そうはいってもまだ旅の序盤である。港に出入りする船も多い。あの小舟は我々を追い掛けているのだろうか。それとも只行く先が同じなのだろうか。それにしても賑やかである。形が個性豊かなのも積み荷の中身を色々と想像させられて面白い。


やがて飛行機と交差する、陸はもう大阪府の果てか。
携帯電話の電波は入ったり入らなかったりを繰り返している。未だ未だ陸に囲まれている感覚だが随分孤独だ。
そろそろご飯にしよう。窓の風景ばかりではお腹は満たされない。丁度同じ事を考えていた人も多く自由に使える電子レンジは少々混雑していた。ようやく温っめ終わってラウンジに上がってみると丁度窓際の席が空いていた。運が良い。
焦る事は無い、チビチビやろう、牛肉にワインというがこれならビールの方が合ったかな。等と考えながら、でもやっぱりワインは美味で、要は色々とやってみたいなと考えていた。それにしても辛口なワインである。チーズが一袋あれば丁度良かったか。窓の景色が夕闇にぼんやりとして来た分だけ辛いアルコールの輪郭がはっきりとしてくる。


さて、船内はというと、皆各々の船室に戻って行ったのかこのスペースは空いてきた。と言っても静かでは無い。私の背後で盛り上がっているグループが一組いた。その方々以外は本当に皆引き上げて了った。
日はとっぷりと沈んで了ったようだ。窓の外はもう間も無く暗闇が支配するだろう。今日という日が名残惜しくもある。
「一緒に呑めへん?」
これは誘いに乗って良いのだろうか?例の後ろで盛り上がっていた人達の一人がそう言った。だいぶアルコールも入っているので頭がよく回らない。これも船旅というものだろうか。

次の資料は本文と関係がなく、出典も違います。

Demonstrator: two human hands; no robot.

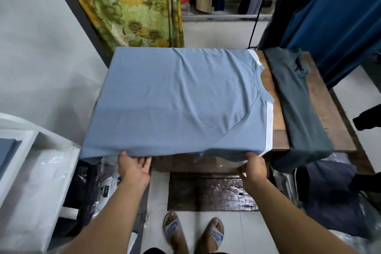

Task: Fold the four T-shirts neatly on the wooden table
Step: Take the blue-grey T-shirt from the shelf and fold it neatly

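The wooden table [278,119] is covered by a light blue T-shirt [175,99], spread flat. A dark green T-shirt [299,113] is draped just beside it. The light blue T-shirt's near edge is pinched by the left hand [134,166] and the right hand [252,166].

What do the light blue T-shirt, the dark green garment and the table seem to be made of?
Light blue T-shirt: soft matte knit, probably cotton jersey; it drapes limply with shallow wrinkles. Dark green garment: similar matte cloth, sagging over the table edge; fibre unclear. Table: dark brown wood, grain and board seams visible, slight sheen, possibly varnished.
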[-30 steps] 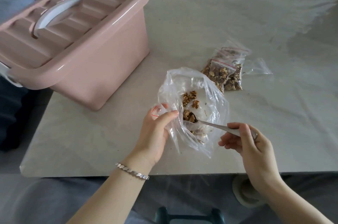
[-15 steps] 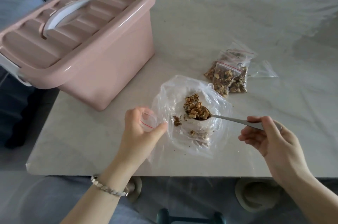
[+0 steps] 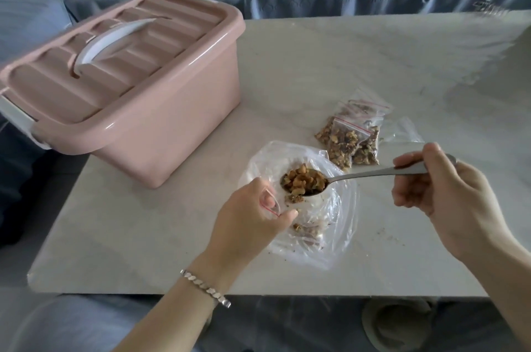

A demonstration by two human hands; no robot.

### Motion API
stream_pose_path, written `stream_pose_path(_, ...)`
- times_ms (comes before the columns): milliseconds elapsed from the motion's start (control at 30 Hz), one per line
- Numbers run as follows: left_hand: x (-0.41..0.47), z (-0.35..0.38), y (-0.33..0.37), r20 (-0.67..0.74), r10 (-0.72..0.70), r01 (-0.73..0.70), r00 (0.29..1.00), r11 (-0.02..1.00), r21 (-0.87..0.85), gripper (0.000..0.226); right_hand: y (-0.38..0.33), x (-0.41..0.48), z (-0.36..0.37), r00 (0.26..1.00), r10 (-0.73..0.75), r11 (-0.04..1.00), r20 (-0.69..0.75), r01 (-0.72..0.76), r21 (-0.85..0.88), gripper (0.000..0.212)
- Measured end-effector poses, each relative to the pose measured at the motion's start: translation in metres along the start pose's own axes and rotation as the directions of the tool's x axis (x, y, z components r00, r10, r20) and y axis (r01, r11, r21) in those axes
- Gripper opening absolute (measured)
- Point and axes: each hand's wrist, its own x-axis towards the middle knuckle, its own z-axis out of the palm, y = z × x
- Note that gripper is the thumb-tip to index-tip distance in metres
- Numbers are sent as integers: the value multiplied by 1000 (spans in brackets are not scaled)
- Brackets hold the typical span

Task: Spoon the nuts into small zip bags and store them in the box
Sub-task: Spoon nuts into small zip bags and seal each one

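One heaped spoonful of nuts [image 3: 303, 182] hovers at frame centre above the big clear bag [image 3: 343, 208], and the right hand [image 3: 439, 193] pinches the spoon [image 3: 359, 176] by its handle. The left hand [image 3: 250, 216] grips a small zip bag [image 3: 272, 206] at its red-lined mouth, just left of the bowl. Hold that mouth wide and tip slowly over the big bag, so strays land there. The pink box [image 3: 123, 98] sits lidded, upper left.

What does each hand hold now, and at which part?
The right hand grips the spoon at the end of its handle. The left hand pinches a small zip bag at its red-lined mouth.
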Motion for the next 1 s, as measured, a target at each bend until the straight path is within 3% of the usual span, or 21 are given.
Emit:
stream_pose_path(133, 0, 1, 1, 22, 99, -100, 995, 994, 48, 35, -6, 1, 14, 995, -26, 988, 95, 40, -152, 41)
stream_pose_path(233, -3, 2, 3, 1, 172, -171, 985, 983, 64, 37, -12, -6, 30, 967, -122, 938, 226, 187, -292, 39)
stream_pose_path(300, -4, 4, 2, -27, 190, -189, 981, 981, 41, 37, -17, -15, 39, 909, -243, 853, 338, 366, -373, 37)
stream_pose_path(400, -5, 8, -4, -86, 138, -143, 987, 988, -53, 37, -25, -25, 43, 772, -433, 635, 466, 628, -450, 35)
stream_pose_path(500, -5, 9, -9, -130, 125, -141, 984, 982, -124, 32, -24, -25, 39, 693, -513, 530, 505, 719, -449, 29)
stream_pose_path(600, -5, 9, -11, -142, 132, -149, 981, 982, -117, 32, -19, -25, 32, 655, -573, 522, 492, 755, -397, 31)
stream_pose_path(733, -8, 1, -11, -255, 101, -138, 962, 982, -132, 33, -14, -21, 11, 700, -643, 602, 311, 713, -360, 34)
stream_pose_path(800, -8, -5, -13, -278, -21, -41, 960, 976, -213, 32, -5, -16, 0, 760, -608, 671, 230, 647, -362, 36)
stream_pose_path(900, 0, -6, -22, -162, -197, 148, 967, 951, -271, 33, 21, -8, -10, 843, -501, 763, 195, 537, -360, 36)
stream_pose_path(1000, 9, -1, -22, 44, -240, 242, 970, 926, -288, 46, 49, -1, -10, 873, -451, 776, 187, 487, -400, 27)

結局席を移した。彼等も「舟遊プラン」らしい。何と帰りも同じ船のようだ。これは偶然なのだろうか?この格安プランが設定されているだけによく有りそうな話でもあるが。そして、大分神戸航路が船の故障で間引きしていて瀬戸内海航路の便数が少なかったこともあるかもしれない。実際私は大分神戸航路で計画を立てていたが運休だった。
ベテラン勢の意見も聞いてみたい。
この舟游プランであるが、鹿児島県の志布志と別府(又は大分)の間のルートは大別して二つある。九州の東側の宮崎県を通るか西側の熊本県を通るかである。私は宮崎回りの予定で彼等は熊本回り。九州を廻り廻って同じ船か。こういうのも面白い。同行しないかと誘われたが私は宮崎に用があるし、寝袋に三脚のあの荷物でバイクに乗るかという問題もあり断った。
そしてそのあとは色々と話して。何を話したかというと私も思考回路がパンクしていてよく覚えていないということにしておこう。そして解散になった。